Les pays les plus dynamiques d’Afrique se trouvent dans les zones côtières. L’argent corrompu n’est donc pas aussi facile à trouver dans certains pays anglophones, ce qui pourrait expliquer non seulement des niveaux de conflit moins élevés, mais aussi un contrôle gouvernemental efficace, tous deux une nécessité macroéconomique. Il y a, de surcroît, plus de pays francophones enclavés en Afrique que de pays anglophones, et que le commerce se fait à un coût plus élevé en raison d’insuffisances flagrantes au niveau des infrastructures. Le port de Lomé ne fonctionne pas comme il le devrait et les pays partenaires enclavés en font les frais. Les pays les plus dynamiques d’Afrique se trouvent dans les zones côtières. En résumant ces analyses, il n’est pas surprenant que les causes du ralentissement du bloc francophone soient connues depuis longtemps, et que leurs remèdes aient été tambourinés par les agences multilatérales afin d’accélérer le développement du continent. De toute évidence, le franc CFA pose problème. S’il sert à cimenter une culture francophone, il est évident, comme dans le cas de l’euro, qu’une monnaie sans vision commune ni gouvernance peut être un handicap, surtout lorsque cette monnaie est contrôlée depuis Paris.
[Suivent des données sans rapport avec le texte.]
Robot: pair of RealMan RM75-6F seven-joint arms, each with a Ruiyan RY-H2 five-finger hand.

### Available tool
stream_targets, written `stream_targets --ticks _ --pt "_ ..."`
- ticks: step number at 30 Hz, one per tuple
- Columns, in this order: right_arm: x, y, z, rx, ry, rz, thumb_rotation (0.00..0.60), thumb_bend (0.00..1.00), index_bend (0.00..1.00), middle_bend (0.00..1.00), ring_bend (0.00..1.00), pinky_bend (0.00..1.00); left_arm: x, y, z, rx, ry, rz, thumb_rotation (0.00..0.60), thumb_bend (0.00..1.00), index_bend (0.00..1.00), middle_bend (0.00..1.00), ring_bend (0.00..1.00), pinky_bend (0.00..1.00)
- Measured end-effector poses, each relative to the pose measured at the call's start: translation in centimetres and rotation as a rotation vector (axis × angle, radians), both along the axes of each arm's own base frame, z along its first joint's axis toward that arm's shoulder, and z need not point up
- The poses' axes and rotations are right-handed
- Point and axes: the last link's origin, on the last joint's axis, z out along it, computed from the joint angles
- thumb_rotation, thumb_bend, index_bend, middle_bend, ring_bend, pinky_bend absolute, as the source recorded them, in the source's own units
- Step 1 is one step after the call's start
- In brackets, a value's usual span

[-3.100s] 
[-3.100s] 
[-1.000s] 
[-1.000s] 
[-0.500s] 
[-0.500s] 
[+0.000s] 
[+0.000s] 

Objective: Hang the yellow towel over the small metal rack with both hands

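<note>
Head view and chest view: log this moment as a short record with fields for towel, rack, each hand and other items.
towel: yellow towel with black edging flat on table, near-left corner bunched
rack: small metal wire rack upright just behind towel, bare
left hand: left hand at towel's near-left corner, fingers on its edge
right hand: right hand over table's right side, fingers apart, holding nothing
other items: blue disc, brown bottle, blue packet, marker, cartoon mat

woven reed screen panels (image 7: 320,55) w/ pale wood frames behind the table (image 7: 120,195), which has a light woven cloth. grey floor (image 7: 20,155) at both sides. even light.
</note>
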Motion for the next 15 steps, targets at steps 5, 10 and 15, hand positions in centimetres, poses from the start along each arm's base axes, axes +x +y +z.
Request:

L’exemple de la vaste et populeuse région anglophone d’Afrique de l’Est montre que les investissements et les richesses se déplacent vers les zones où il y a le plus de consommateurs. Pour l’Afrique de l’Ouest, il s’agit de dépasser la simple suppression des frontières pour aller vers une intégration des politiques budgétaires. Mais il s’agit là d’une tâche héroïque, car même l’Europe a du mal à gérer ce type d’intégration. Néanmoins, dans un discours prononcé à Genève, le commissaire européen, Michel Barnier, a cherché à donner à l’Afrique son point de vue de spécialiste et a appelé le continent à organiser et à regrouper ses marchés en marchés communs.Il n’est pas étonnant que la recherche de la bonne gouvernance ainsi que la lutte contre la corruption restent des priorités absolues. Si l’Afrique francophone veut éviter que ses matières premières ne se transforment en malédiction politico-économique, la propriété des revenus doit être publique et contrôlée par les citoyens.